Contrary to the expectations from the `CIFAR10` test, where scores got better the longer the model had trained for, in `MNIST` we find that `BitsPerDimension` and `InceptionScore` don't show the best results with the most epochs.

This highlights some of the problems to take into account:

**BPD:**
1. BPD measures likelihood, which doesn't always correlate with sample quality in diffusion models
2. As the model focuses on generating clear digit patterns, it may actually assign lower likelihood to some variations in the real data distribution
3. Diffusion models can exhibit the "likelihood training paradox" where improved sample quality comes at the cost of worse likelihood scores

**IS:**
1. IS measures both quality and diversity simultaneously
2. As training progresses, your model may be generating more accurate digits but with less stylistic variation
3. The Inception network wasn't designed for MNIST-type images, making IS less reliable for digit evaluation

This pattern of inconsistent metrics despite visual improvement is well-documented. Here's what should be taken into consideration:

1. FID is the most reliable metric for grayscale diffusion and shows clear improvement
2. Visual inspection remains crucial for evaluating digit generation quality
3. BPD in particular can be misleading for evaluating sample quality in diffusion models

Each problem can be solved through various alternatives.
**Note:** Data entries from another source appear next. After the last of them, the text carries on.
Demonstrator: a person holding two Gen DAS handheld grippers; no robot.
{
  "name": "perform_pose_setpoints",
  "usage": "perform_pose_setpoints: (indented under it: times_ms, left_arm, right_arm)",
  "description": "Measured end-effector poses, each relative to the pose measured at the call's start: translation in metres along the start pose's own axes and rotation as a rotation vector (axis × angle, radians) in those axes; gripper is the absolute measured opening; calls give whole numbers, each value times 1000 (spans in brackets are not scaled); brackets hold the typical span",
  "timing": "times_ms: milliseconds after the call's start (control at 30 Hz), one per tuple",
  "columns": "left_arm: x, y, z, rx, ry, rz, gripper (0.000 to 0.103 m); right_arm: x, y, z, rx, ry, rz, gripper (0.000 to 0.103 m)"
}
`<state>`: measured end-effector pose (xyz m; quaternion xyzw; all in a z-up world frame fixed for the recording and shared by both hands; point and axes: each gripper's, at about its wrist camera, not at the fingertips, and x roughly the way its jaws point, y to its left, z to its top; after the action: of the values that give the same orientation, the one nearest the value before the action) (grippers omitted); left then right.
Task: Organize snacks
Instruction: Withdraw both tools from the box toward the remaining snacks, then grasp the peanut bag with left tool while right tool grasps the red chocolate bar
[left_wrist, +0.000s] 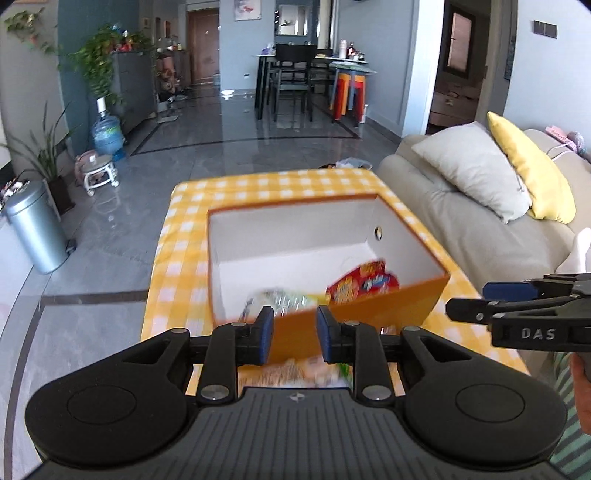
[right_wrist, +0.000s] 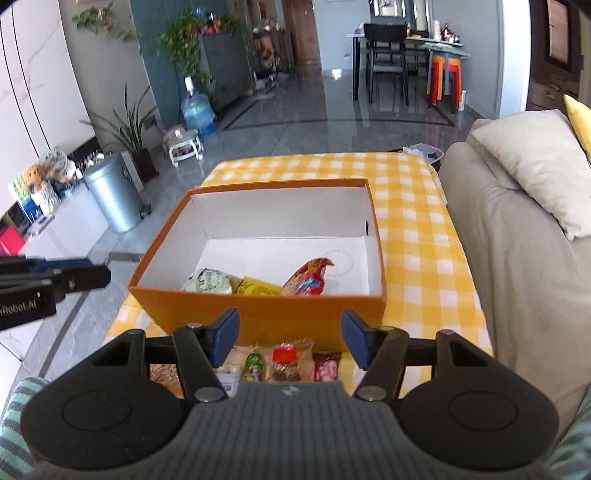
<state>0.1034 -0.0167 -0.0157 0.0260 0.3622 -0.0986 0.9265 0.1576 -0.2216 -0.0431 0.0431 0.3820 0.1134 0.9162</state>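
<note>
An orange box with a white inside sits on the yellow checked surface, holding a red snack bag, a yellow packet and a pale green packet along its near wall. More small snack packets lie on the cloth just in front of the box, under the right hand-held gripper, whose jaws stand apart with nothing between them. The left hand-held gripper hovers over the box's near wall, tilted down, its pads slightly parted and gripping nothing. A beige sofa closes off the right edge; the far half of the box and the cloth beyond lie free.
</note>
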Motion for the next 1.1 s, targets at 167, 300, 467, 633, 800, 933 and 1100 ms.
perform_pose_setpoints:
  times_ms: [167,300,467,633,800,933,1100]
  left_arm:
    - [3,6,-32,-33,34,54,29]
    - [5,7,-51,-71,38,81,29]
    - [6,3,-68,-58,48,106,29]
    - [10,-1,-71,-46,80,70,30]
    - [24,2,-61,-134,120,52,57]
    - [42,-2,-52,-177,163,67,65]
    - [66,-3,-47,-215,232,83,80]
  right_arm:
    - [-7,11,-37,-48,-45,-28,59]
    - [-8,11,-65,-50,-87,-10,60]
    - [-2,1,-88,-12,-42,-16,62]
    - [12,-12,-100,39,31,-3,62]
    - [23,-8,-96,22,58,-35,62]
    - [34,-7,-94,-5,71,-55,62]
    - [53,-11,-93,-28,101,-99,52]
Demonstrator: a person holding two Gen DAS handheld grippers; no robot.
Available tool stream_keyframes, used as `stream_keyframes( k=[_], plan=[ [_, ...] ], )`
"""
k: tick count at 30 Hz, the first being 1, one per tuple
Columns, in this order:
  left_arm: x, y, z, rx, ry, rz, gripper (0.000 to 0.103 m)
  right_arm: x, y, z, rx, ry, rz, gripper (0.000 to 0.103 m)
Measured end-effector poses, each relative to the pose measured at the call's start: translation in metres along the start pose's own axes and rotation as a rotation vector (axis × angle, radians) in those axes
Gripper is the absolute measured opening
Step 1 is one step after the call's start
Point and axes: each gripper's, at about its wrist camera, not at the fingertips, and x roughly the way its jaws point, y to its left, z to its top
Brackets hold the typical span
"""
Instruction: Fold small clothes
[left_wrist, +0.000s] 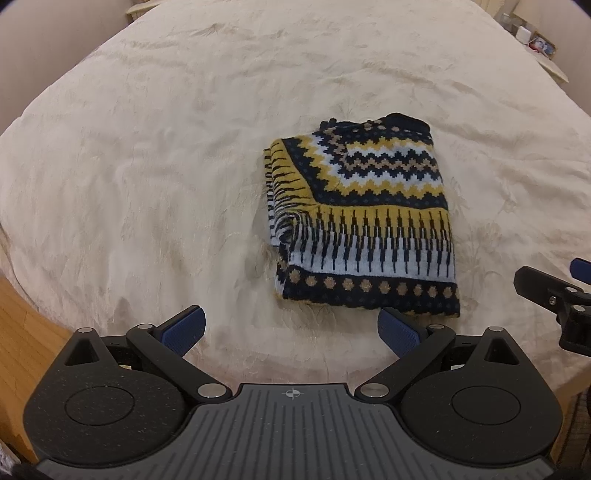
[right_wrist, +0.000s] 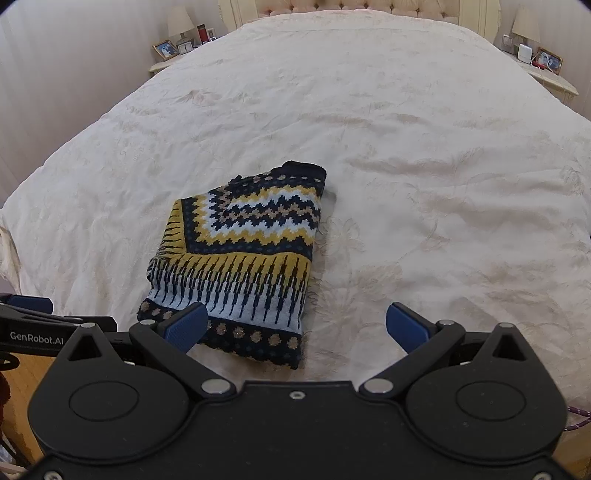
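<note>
A patterned knit sweater (left_wrist: 364, 218) in navy, yellow and pale blue lies folded into a compact rectangle on the cream bedspread (left_wrist: 147, 166). The right wrist view shows the same sweater (right_wrist: 243, 258) near the bed's front edge. My left gripper (left_wrist: 291, 330) is open, hovering just short of the sweater's near hem with nothing between its blue pads. My right gripper (right_wrist: 297, 326) is open too, held over the sweater's near right corner and empty. The right gripper's tip shows at the right edge of the left wrist view, and the left gripper's at the left edge of the right.
The bed's tufted headboard (right_wrist: 354, 5) is at the far end. Nightstands with lamps and photo frames stand at far left (right_wrist: 177, 48) and far right (right_wrist: 543, 62). Wooden floor (left_wrist: 22, 332) shows beside the bed's near left corner.
</note>
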Motion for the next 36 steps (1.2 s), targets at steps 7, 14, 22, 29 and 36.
stream_keyframes(
  k=[7,14,22,29,36],
  plan=[
    [0.0025,0.0032,-0.0004,-0.011,0.016,0.005,0.101,0.0026,0.0041,-0.0002,0.001,0.000,0.009,0.102],
    [0.0026,0.0019,-0.0001,-0.011,0.013,0.002,0.101,0.0037,0.0042,0.0005,0.008,0.001,0.009,0.102],
    [0.0028,0.0016,0.0012,-0.008,0.014,-0.001,0.101,0.0041,0.0031,0.0007,0.006,0.001,0.011,0.102],
    [0.0032,0.0022,0.0013,-0.006,0.012,0.003,0.101,0.0058,0.0055,0.0003,0.012,0.004,0.013,0.102],
    [0.0039,0.0031,0.0027,0.007,0.001,0.008,0.101,0.0058,0.0052,0.0005,0.012,0.004,0.014,0.102]
  ],
)
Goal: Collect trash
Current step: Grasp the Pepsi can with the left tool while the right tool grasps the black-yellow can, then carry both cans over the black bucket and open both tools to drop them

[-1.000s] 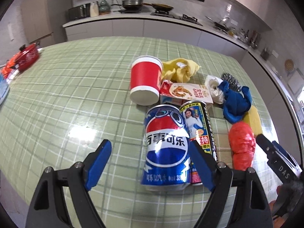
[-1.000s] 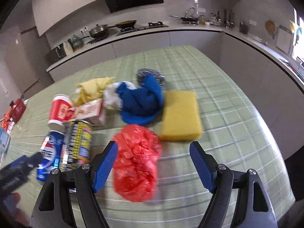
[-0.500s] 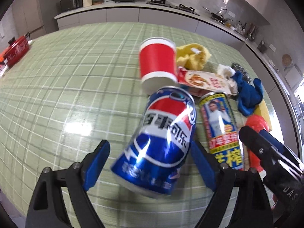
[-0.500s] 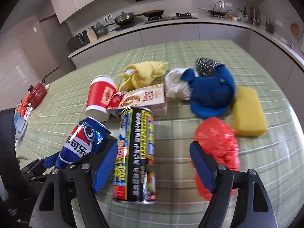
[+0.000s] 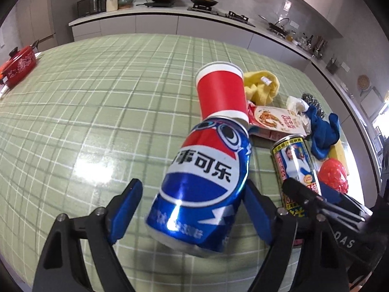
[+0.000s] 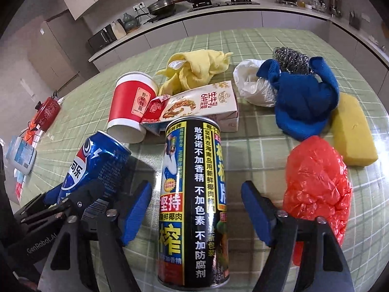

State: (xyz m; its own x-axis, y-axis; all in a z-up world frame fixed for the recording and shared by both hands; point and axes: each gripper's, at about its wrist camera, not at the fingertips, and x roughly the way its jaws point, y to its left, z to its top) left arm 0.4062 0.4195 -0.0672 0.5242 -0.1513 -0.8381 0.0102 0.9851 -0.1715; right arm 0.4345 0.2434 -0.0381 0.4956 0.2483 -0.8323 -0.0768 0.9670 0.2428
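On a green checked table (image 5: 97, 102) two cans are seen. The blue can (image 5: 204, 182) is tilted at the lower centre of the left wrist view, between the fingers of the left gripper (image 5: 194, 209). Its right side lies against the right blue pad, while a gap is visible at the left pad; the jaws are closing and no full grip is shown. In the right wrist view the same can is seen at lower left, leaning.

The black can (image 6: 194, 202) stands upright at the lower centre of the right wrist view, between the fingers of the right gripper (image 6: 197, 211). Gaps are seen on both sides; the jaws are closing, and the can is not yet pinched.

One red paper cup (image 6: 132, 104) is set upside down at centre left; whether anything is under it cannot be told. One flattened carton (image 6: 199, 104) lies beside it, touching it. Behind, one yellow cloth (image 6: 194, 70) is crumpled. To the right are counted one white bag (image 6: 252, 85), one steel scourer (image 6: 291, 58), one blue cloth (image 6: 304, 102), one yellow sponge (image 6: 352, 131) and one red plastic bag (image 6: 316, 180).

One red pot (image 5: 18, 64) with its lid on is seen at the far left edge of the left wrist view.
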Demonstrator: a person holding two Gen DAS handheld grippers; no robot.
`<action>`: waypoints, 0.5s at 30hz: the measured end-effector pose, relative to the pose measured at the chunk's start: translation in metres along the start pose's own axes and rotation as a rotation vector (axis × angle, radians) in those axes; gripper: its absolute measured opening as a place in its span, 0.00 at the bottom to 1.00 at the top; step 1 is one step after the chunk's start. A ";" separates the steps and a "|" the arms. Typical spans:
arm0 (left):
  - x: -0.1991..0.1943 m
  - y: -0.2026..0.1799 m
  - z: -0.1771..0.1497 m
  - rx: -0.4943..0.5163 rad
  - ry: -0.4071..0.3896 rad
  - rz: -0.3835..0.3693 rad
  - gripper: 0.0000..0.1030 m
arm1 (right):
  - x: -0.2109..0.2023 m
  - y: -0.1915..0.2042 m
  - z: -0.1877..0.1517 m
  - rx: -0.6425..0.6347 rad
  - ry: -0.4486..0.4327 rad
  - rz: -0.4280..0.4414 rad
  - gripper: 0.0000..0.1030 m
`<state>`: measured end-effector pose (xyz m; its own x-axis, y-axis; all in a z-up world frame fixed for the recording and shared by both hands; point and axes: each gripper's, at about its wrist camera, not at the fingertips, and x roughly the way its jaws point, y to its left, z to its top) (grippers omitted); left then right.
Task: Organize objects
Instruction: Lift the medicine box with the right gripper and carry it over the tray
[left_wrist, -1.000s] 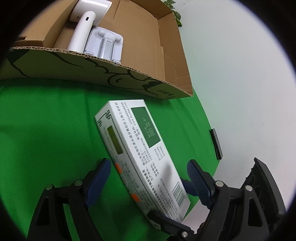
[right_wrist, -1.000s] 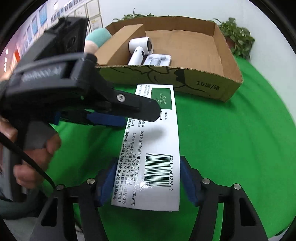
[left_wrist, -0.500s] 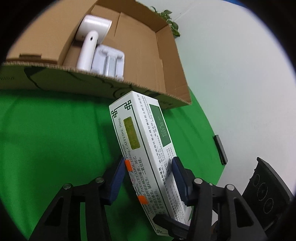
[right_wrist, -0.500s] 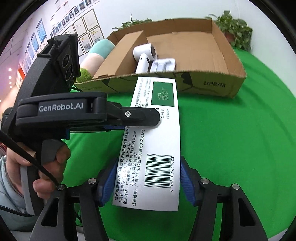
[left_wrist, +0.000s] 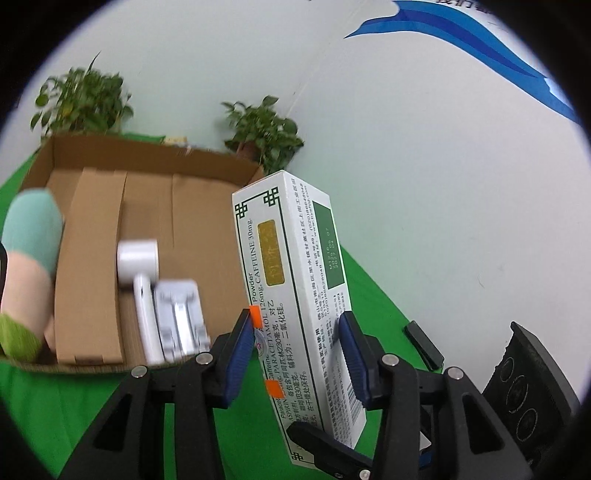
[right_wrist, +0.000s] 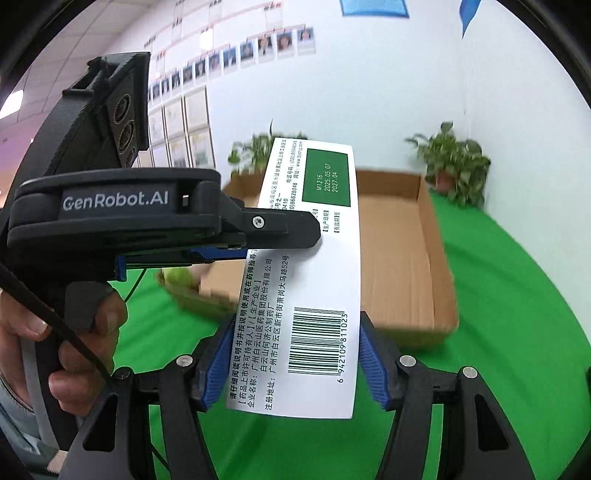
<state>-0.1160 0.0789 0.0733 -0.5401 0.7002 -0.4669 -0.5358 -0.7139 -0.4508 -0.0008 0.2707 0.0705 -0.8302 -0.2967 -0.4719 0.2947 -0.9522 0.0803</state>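
Observation:
A long white medicine box (left_wrist: 295, 295) with a green label is held by both grippers and lifted off the green cloth, tilted up toward the cardboard box (left_wrist: 147, 192). My left gripper (left_wrist: 295, 354) is shut on its middle. My right gripper (right_wrist: 295, 365) is shut on the barcode end of the medicine box (right_wrist: 310, 295). The left gripper's body (right_wrist: 122, 214) shows in the right wrist view, clamped across the box. The cardboard box (right_wrist: 406, 258) lies open beyond.
In the cardboard box lie a white handheld device (left_wrist: 142, 280), a white holder (left_wrist: 181, 317) and a plush toy (left_wrist: 26, 273). A small black object (left_wrist: 423, 345) lies on the green cloth (right_wrist: 517, 314). Potted plants (left_wrist: 266, 133) stand by the wall.
Both grippers have lifted the medicine box off the cloth and tipped it upward toward the cardboard box. The left gripper closed on it about a second ago.

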 end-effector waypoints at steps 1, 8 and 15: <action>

For example, to test digit quality, a custom metric that relies on OCR (Optical Character Recognition) to try to read the numbers would produce results more similar to human evaluation.

### **Creating Custom Metrics**

Custom metrics can be created by inheriting from `BaseMetric`. The methods that must be implemented are `__call__`, `name` and `is_lower_better`.

#### Implementation Example (OCR Metric for MNIST)

In [None]:
from PIL import Image
import easyocr

class DigitOCRMetric(BaseMetric):
    def __init__(self,
                 model: GenerativeModel,
                 digit: Union[int, str] = 3,
                 display: bool = False # Added as part of the demonstration in this notebook (a real implementation would not include this nor any of the code to display the images)
                 ):
        super().__init__(model)
        self.digit = str(digit)
        self.display = display
        self.reader = easyocr.Reader(['en'])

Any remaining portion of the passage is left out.